This is for all those that think "Apple this" and "Apple that" is where the sidewalk ends and that Apple products (3rd party or other) are infallible.

Apple networks have just as many flaws and issues as a Windows network.

For those that don't believe......well then...STFU!

As a network engineer, been there and done that. Apple is a bitch, plain and simple. God help anyone that has issues that can't be fixed by the Apple device itself 'cause you gonna be callin' a 'genius', likely to no avail.

216.12.2015 17:17

As a Mac user for almost 8 years, I've NEVER used any type of anti-malware and have had NO problems and this sure is a great reason to keep going on doing the same.

316.12.2015 20:09

fb2075, that is being stupid. just finished repairing an imac because of bad sectors in it. installed new hard drive & loaded el capitan in it & recovered their data except for the ones affected by the bad sectors off the old hd. installed & ran avast for macs which found stuff that I got rid of so you can't say macs don't get infected because they do.

417.12.2015 1:38

Originally posted by ddp:
fb2075, that is being stupid. just finished repairing an imac because of bad sectors in it. installed new hard drive & loaded el capitan in it & recovered their data except for the ones affected by the bad sectors off the old hd. installed & ran avast for macs which found stuff that I got rid of so you can't say macs don't get infected because they do.
Yes, there is a small amount of malware out there for Macs, but if I've ever had any, I sure didn't notice it in any way.

517.12.2015 3:35

Originally posted by fb2075:
Originally posted by ddp:
fb2075, that is being stupid. just finished repairing an imac because of bad sectors in it. installed new hard drive & loaded el capitan in it & recovered their data except for the ones affected by the bad sectors off the old hd. installed & ran avast for macs which found stuff that I got rid of so you can't say macs don't get infected because they do.
Yes, there is a small amount of malware out there for Macs, but if I've ever had any, I sure didn't notice it in any way.
Saw this, and just wanted to say that the best malware is one that you don't notice. Some hog system resources, and there are some out there that will actually delete others so that people will not notice that they are there from how the computer is behaving.
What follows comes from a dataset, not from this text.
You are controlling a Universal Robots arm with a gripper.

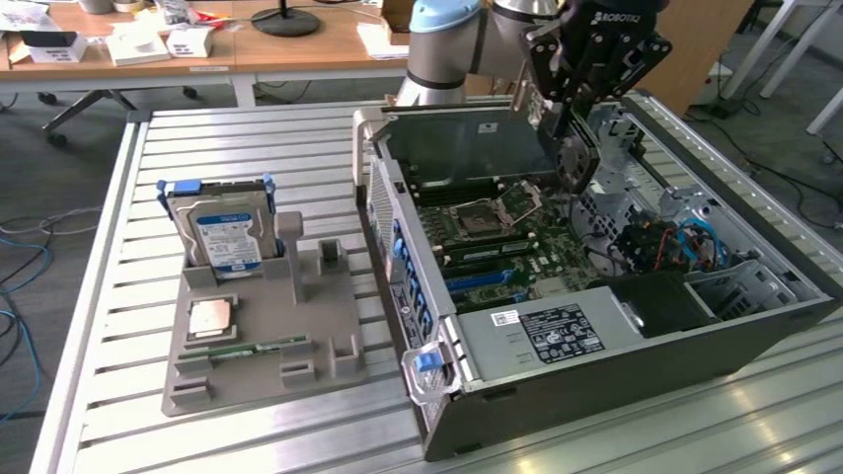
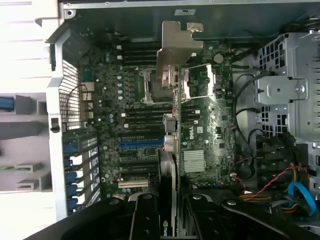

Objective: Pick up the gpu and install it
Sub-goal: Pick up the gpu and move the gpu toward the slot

No matter what the operating system, you should be running something as an antivirus to help prevent issues before they happen... once your computer gets hit, it is a pain to fix and I prefer to wipe them entirely and start anew.

617.12.2015 23:09

Originally posted by fb2075:
Originally posted by ddp:
fb2075, that is being stupid. just finished repairing an imac because of bad sectors in it. installed new hard drive & loaded el capitan in it & recovered their data except for the ones affected by the bad sectors off the old hd. installed & ran avast for macs which found stuff that I got rid of so you can't say macs don't get infected because they do.
Yes, there is a small amount of malware out there for Macs, but if I've ever had any, I sure didn't notice it in any way.
Virus writers have no reason to write for Macs since there is only 9 percent share of the entire market. Easier to try to infect the 90 percent

718.12.2015 8:23

Originally posted by DVDBack23:
Originally posted by fb2075:
Originally posted by ddp:
fb2075, that is being stupid. just finished repairing an imac because of bad sectors in it. installed new hard drive & loaded el capitan in it & recovered their data except for the ones affected by the bad sectors off the old hd. installed & ran avast for macs which found stuff that I got rid of so you can't say macs don't get infected because they do.
Yes, there is a small amount of malware out there for Macs, but if I've ever had any, I sure didn't notice it in any way.
Virus writers have no reason to write for Macs since there is only 9 percent share of the entire market. Easier to try to infect the 90 percent

Just like it's better to go to McDonalds than any other restaurant. ;-)

819.12.2015 23:33

Macs have a lot of protection, as others note above, from their lower market share, but OSX really is somewhat more resistant to infection, by design (remember, I only said "somewhat" - lol), much as UNIX and Linux, are and for similar reasons.

That said, OSX regularly holds the record for least resistance to in-person attacks during "black hat" conferences which is not particularly impressive. We're talking about times under 15 seconds!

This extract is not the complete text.